I don't think so. I'm just building upon what they already know to larger
stuff. Working my way down from a building to a filing cabinet and its
contents won't go down that well (of you pardon me the pun here :-) ).

make folders within folders within folders ad infinitum


Personally I think you're making a mistake there (which will probably bite
you in the behind at some time): there *is* a limit to how many folders you
can make, and this limit is influenced by the contents of each folder.

Which, using my earlier suggested cardbord boxes analogy, is easy to explain
and understand: there are only so many boxes you can place in a van. Even
when you buy a bigger van - or even a transport truck (or cargo ship!) -
you're still going to get full at some point ...

But I think I know where your "ad infinitum" comes from. Thats, as I
mentioned, why I suggested the cardboard boxes-within-boxes-within-boxes
approach.

but instead because I don't want anything which scrambles the OS partition
to (have _too_ much chance to) scramble the data one.


I'm not so worried about that scrambling (though it happened to me once,
using a cheap drive bay).
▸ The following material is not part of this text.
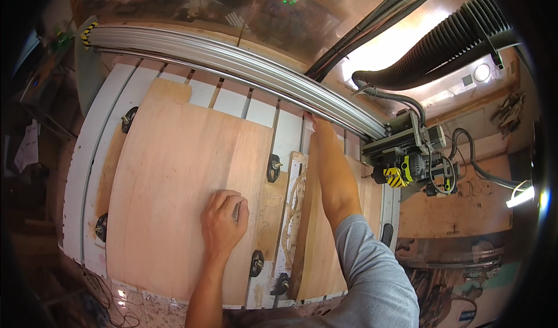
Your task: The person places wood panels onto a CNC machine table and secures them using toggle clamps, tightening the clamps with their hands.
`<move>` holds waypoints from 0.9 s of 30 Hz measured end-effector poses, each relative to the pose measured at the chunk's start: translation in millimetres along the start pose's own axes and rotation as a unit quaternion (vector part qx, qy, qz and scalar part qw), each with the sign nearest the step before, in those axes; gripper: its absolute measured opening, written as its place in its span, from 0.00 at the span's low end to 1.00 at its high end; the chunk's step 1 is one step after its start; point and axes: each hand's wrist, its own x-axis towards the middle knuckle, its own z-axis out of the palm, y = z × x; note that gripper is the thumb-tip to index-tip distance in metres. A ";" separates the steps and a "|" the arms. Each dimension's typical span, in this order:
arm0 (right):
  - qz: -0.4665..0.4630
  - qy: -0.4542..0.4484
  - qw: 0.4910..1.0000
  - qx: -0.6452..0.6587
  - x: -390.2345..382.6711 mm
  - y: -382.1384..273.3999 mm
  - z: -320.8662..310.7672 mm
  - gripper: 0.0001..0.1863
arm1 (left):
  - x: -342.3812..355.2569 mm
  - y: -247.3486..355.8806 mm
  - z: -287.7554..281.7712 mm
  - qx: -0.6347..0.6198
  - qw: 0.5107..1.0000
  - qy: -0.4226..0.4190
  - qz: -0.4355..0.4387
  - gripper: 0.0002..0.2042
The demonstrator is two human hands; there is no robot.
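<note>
My left hand (225,218) rests curled over a large pale plywood panel (174,171). Its fingers are closed, with a small greyish thing showing between them that I cannot make out. My right arm (337,177) stretches far forward across the machine bed. At its end my right hand (310,121) is by the metal gantry beam (232,57), its fingers mostly hidden. A second plywood board (325,258) lies under that arm. Black clamps (274,168) with bolts sit along the panel's edges, fixed to the white slotted bed (87,194).
A router spindle head (401,171) with yellow-black stripes hangs at the gantry's right end. A thick black corrugated hose (436,46) runs above it. Between the boards lies a narrow strip (293,211) with cut-out shapes. Cables (110,305) trail on the floor at lower left.
</note>
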 end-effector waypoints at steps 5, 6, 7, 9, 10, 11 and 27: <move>-0.032 -0.011 0.994 -0.101 6.6 7.3 5.3 0.36 | 0.1 -1.9 0.8 0.007 1.000 0.004 0.006 0.01; -0.041 -0.014 0.991 -0.125 7.5 9.1 7.1 0.37 | 0.6 -0.7 0.7 0.009 1.000 0.004 0.004 0.01; -0.050 -0.019 0.987 -0.149 8.1 10.5 10.9 0.38 | 1.0 0.1 0.2 0.010 1.000 0.005 0.002 0.01; -0.071 -0.027 0.977 -0.201 10.4 16.0 21.1 0.39 | -0.1 -3.7 1.6 0.021 1.000 0.012 0.008 0.01; -0.077 -0.030 0.969 -0.231 12.0 23.7 22.5 0.39 | -0.3 -4.1 2.8 0.024 1.000 0.012 0.014 0.02; -0.084 -0.033 0.960 -0.263 15.9 30.0 23.5 0.40 | 0.0 -2.1 3.4 0.020 1.000 0.011 0.017 0.02; -0.224 -0.014 0.937 -0.266 28.8 87.3 -28.3 0.36 | -3.3 7.4 3.4 -0.013 1.000 -0.005 0.020 0.01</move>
I'm more worried about an easy restore process
being sabotaged because of the datafiles (on that same partition) that would
get lost by it (as mentioned, for the OS partition I always assume a full
partition backup/restore).

I _image_ my OS-and-software partition ... but just _sync_ my data
partition


Same here. The OS is a clusterf*uck of interconnected files, and being able
to restore them one-by-one makes little sense (could well make the problem
larger instead of smaller). The datafiles on the other hand ...

See above: if something kills your OS, your data is _probably_ still safe


I'm sorry, but I don't see a difference between a single, multi-partition
setup, or a multi-drive one here. I also would not be too sure about
anything accidentally killing the OS (on its own drive) not as easily have
damaged (some of) the data (on another drive).

And in the case of *targetted* fauling up I would even say that the data is
much more interresting than the OS: If the backups are affected too the OS
can always be reinstalled. The data ? Well ...

In other words, my OS-seperate-from-the-data approach is because of the
difference in backup and retrieval methods, nothing more.